Govt may do away with LPG subsidy for high-income groups
03 Feb 2015
The government is considering doing away with the LPG subsidy for consumers in the top income bracket (who pay 30 per cent tax), as part of its larger plan of phasing out subsidies, according to reports.
Finance minister Arun Jaitley is expected to announce a roadmap for rationalisation of subsidy for liquefied petroleum gas (LPG) in the union budget to be presented this month-end.
In order to weed out the ''undeserving'' from the beneficiary list, the finance minister may set certain criteria, such as those falling in the 20 per cent income (earning Rs5-10 lakh) and 30 per cent (Rs10 lakh and above) tax brackets, say reports.
Currently, each consumer is allotted 12 LPG cylinders at subsidised rates of Rs414 each (in Delhi) while requirements above that limit has to be met by purchases at the market price of Rs880 per 14.2-kg cylinder.

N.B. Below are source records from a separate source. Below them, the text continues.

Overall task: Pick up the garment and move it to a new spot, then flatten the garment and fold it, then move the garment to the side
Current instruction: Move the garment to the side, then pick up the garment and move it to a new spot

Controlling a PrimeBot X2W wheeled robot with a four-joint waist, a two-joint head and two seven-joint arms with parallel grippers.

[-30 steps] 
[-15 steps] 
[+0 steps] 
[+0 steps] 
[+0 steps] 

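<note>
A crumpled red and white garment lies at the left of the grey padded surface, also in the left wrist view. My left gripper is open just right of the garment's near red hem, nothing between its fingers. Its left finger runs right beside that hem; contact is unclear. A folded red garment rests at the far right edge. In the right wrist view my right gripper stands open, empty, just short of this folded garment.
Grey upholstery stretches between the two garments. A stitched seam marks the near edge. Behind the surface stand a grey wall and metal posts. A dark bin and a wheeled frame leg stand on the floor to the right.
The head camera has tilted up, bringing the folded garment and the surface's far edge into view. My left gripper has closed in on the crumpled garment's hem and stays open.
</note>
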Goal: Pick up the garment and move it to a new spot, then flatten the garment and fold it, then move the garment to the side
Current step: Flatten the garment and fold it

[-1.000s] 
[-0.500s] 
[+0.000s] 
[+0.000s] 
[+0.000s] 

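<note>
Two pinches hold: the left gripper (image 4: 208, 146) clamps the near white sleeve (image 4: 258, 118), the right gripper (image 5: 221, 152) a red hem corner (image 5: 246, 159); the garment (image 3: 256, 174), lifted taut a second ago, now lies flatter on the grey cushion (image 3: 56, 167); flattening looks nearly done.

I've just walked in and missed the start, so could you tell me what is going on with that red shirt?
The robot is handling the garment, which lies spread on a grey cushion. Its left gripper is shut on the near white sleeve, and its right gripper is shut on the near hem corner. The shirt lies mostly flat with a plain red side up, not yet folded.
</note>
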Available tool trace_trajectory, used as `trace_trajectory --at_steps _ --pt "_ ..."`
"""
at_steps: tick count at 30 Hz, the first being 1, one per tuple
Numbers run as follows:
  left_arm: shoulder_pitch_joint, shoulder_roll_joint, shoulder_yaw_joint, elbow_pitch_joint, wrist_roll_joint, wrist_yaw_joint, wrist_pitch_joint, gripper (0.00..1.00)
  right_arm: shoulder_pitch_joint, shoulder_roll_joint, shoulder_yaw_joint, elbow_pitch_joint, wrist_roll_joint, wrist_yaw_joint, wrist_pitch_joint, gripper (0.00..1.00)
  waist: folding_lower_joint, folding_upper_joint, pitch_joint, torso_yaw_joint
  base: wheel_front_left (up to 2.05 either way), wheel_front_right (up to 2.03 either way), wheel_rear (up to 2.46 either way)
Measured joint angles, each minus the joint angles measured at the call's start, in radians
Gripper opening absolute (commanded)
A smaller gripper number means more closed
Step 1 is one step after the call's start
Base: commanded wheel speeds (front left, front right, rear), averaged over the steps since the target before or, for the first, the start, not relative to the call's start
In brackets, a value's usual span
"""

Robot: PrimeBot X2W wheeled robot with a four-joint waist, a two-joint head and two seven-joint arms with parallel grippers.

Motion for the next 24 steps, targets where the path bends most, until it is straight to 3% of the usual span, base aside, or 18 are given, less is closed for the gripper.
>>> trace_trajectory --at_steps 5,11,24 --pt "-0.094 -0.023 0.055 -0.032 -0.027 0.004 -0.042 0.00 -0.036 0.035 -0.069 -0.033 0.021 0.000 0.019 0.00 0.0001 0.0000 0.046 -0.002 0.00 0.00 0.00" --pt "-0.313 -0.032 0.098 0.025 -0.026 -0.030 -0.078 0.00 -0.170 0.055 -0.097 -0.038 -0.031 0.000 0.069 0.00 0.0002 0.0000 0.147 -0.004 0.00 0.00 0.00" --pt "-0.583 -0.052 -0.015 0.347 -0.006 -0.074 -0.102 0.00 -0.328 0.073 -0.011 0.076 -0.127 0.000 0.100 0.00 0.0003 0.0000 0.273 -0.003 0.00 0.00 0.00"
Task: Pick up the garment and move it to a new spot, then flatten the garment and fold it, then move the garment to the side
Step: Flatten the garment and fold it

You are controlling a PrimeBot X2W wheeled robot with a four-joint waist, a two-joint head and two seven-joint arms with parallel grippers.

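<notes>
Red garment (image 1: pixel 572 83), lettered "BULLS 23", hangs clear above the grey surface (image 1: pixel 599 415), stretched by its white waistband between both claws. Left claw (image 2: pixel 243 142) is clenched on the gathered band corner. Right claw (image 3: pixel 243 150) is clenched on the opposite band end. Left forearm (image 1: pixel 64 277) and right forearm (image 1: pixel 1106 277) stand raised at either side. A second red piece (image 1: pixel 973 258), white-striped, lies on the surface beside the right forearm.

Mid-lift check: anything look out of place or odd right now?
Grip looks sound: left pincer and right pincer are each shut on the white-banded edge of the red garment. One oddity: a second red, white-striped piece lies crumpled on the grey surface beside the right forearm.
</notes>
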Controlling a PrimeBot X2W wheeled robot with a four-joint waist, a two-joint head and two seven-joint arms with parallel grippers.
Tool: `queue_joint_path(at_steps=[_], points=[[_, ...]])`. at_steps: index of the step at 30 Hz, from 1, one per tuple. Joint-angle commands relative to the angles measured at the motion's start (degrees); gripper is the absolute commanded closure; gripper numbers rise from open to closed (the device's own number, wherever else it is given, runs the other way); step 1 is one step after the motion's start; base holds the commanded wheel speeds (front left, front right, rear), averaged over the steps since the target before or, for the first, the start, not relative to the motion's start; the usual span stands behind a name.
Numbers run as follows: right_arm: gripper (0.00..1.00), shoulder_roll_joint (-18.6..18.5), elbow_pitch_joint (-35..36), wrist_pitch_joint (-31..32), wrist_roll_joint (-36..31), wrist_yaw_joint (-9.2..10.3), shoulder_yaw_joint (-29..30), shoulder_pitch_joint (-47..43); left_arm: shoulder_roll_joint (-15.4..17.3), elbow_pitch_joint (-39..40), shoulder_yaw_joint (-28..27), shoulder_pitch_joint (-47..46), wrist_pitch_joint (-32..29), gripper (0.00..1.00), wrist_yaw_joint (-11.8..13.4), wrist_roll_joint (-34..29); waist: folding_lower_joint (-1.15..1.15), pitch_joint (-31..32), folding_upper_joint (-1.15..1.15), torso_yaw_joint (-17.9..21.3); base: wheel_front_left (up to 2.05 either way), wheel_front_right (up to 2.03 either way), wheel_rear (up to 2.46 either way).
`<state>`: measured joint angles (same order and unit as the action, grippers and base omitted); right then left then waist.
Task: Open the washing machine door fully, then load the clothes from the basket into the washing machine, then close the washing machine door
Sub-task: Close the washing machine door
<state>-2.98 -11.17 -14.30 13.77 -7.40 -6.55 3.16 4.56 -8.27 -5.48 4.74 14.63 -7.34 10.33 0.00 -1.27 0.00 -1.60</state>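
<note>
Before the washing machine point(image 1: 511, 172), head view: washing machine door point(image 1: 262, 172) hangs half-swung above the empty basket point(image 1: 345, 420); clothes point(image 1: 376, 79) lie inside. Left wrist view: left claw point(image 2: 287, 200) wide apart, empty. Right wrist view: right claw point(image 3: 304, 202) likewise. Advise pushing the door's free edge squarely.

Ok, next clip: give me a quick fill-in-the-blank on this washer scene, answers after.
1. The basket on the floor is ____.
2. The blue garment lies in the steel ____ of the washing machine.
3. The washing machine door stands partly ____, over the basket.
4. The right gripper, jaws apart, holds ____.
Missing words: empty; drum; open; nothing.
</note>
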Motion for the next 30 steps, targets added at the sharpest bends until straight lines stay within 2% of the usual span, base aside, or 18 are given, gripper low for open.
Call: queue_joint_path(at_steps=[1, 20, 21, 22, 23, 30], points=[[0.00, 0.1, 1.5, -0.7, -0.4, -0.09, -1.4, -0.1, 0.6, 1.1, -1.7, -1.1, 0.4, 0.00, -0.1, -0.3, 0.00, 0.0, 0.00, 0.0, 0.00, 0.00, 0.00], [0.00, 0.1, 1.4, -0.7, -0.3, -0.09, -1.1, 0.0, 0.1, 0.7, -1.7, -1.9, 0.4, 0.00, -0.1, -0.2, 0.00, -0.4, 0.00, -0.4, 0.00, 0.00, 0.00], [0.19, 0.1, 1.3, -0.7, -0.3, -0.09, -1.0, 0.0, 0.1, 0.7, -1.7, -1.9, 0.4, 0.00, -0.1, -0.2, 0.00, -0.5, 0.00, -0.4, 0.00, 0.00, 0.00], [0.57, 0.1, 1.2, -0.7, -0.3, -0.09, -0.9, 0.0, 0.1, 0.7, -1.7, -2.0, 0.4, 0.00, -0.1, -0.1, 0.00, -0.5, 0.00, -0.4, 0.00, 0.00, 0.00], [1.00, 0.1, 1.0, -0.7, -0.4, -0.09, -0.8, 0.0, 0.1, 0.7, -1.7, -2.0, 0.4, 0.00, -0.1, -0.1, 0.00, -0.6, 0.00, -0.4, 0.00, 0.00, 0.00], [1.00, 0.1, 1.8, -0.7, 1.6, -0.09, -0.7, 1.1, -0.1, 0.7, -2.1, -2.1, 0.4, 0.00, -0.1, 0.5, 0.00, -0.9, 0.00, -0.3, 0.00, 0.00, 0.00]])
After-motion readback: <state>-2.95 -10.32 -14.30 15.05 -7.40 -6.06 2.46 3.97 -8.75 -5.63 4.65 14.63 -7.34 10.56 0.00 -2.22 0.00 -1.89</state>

Currently, only LPG and kerosene supplied through the public distribution system (PDS) are eligible for government subsidy.
The Narendra Modi-led government had, in October last year, deregulated diesel prices and linked them to the market while petrol prices have already been taken out of the administered price regime by the previous government.
The subsidy bill of the government on account of LPG stood at Rs46,458 crore last fiscal. Any withdrawal of subsidised LPG connections will help cut the government's subsidy bill.
The government saw its total fuel subsidy bill on the sale of kerosene, LPG and diesel (which is no longer under the subsidy net) rose to about Rs63,000 crore in the 2014-15 fiscal.